What is being asked: List the lines of this listing that hold the word "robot".

————————

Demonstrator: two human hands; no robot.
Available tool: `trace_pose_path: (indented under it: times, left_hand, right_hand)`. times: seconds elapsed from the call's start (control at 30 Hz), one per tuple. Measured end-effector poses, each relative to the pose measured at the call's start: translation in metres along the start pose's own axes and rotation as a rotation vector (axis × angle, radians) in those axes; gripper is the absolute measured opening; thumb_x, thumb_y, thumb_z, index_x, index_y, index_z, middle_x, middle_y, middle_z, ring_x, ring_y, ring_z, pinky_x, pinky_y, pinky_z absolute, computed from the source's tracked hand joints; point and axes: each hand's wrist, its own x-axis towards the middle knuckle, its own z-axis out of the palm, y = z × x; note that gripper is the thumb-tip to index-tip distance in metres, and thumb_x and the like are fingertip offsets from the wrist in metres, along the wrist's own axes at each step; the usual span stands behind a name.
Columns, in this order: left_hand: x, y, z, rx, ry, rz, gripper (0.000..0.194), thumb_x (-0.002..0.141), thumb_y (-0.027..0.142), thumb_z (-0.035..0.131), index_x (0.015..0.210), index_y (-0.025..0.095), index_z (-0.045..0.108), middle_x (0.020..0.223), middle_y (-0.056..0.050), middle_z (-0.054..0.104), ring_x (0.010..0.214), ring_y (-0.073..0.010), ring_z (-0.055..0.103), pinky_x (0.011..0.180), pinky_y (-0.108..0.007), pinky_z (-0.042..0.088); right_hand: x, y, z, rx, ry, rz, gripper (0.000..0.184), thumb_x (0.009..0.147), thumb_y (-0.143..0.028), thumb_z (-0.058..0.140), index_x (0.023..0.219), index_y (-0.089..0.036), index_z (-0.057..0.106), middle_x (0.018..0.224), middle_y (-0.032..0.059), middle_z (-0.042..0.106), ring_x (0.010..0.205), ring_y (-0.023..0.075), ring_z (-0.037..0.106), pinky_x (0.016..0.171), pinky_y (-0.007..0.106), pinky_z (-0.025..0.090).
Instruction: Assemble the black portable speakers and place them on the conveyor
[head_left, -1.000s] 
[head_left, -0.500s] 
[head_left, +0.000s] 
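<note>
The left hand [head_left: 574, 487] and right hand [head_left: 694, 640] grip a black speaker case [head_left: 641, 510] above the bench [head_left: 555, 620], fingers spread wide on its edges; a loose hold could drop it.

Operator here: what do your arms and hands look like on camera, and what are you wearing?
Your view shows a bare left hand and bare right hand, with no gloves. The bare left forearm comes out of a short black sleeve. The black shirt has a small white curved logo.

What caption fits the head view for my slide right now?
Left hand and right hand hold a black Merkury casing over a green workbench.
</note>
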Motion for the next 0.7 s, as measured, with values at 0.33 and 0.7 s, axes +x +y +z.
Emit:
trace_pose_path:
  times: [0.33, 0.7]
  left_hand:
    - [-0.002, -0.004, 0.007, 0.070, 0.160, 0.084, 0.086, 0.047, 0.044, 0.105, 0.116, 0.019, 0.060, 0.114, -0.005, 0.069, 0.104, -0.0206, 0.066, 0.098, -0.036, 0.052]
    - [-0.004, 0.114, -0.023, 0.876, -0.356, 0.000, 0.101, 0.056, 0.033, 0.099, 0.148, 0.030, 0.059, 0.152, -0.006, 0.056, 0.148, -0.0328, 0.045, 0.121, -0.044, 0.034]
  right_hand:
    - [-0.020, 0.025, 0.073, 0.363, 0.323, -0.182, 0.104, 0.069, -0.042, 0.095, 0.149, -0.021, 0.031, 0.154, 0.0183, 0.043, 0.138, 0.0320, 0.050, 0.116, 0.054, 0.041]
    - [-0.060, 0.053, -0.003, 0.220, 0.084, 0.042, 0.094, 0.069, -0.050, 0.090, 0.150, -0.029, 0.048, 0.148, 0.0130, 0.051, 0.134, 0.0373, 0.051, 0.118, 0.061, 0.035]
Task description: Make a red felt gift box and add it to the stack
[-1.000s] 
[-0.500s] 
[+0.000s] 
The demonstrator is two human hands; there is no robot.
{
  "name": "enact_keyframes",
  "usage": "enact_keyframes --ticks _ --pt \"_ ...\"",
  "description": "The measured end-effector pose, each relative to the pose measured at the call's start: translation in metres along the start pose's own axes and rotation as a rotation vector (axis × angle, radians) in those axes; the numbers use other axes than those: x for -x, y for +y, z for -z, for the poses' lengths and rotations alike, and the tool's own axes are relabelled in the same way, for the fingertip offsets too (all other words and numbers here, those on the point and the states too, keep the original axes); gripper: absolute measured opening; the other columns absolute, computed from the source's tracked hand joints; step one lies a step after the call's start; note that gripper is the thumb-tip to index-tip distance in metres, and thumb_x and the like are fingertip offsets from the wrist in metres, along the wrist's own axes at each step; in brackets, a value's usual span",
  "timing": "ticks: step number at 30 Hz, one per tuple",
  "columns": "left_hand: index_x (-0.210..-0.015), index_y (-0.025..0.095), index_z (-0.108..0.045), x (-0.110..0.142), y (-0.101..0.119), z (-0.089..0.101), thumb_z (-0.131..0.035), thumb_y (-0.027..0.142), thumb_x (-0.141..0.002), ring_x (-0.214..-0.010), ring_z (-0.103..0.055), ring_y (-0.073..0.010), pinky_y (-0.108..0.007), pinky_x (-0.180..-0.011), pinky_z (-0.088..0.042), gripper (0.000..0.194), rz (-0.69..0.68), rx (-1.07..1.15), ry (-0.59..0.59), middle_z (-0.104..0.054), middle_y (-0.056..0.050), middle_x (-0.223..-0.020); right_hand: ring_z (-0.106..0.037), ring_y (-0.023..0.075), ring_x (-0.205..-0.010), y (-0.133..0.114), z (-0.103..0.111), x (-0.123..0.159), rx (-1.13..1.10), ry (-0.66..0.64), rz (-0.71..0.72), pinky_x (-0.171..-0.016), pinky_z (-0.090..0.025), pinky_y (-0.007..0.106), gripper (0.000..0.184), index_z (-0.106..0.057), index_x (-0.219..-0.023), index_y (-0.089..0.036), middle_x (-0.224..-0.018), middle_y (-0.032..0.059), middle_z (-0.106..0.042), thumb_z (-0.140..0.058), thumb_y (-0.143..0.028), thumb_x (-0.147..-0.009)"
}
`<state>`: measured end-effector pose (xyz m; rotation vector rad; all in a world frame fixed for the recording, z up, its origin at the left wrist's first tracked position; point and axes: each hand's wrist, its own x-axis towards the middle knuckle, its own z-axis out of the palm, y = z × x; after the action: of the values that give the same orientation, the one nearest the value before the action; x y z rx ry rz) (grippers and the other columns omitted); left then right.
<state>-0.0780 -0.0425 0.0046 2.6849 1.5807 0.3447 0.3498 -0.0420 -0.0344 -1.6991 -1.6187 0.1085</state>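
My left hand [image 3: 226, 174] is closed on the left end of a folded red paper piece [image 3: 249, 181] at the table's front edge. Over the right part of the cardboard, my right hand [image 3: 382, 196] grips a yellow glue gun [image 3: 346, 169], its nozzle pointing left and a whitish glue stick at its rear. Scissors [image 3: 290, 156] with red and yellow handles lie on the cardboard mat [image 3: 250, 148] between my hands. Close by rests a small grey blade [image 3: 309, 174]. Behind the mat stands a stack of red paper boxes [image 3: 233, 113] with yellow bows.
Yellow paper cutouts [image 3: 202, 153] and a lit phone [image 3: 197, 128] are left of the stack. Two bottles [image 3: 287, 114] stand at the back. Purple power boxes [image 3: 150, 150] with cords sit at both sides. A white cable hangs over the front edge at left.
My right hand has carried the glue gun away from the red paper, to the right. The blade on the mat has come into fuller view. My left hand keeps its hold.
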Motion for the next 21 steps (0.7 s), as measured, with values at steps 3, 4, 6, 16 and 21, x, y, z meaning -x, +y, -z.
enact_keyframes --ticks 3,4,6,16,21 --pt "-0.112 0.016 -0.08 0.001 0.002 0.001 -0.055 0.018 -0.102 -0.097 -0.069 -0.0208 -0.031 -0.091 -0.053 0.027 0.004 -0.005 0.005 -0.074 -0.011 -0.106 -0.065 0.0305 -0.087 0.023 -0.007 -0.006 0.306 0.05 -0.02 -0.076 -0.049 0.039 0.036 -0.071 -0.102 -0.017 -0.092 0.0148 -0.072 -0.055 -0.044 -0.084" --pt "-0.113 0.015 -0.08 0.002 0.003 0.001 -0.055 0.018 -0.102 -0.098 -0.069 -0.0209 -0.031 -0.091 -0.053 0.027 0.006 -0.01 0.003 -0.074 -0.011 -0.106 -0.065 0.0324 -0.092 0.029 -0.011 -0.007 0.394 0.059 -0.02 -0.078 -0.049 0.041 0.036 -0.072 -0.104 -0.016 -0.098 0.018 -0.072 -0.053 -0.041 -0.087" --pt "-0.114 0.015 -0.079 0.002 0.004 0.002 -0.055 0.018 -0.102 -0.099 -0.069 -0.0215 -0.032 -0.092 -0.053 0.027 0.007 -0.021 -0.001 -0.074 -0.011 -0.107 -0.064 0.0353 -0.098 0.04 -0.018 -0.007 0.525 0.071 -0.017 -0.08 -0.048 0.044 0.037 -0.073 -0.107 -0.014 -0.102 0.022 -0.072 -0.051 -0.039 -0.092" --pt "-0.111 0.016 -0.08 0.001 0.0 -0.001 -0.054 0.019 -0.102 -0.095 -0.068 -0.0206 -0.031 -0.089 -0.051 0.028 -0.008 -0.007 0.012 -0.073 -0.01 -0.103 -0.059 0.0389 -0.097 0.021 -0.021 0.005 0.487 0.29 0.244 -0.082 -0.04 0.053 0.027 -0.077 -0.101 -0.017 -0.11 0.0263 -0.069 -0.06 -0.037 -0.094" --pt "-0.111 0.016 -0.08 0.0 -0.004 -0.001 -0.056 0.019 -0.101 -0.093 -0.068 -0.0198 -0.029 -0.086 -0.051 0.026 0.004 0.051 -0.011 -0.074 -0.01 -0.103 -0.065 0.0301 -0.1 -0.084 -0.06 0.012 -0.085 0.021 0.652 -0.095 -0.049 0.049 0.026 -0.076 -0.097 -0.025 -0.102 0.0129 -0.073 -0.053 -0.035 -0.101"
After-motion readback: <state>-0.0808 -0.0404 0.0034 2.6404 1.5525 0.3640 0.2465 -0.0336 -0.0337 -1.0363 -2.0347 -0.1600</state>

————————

Task output:
Demonstrator: two human hands; no robot.
The demonstrator is two human hands; there is no robot.

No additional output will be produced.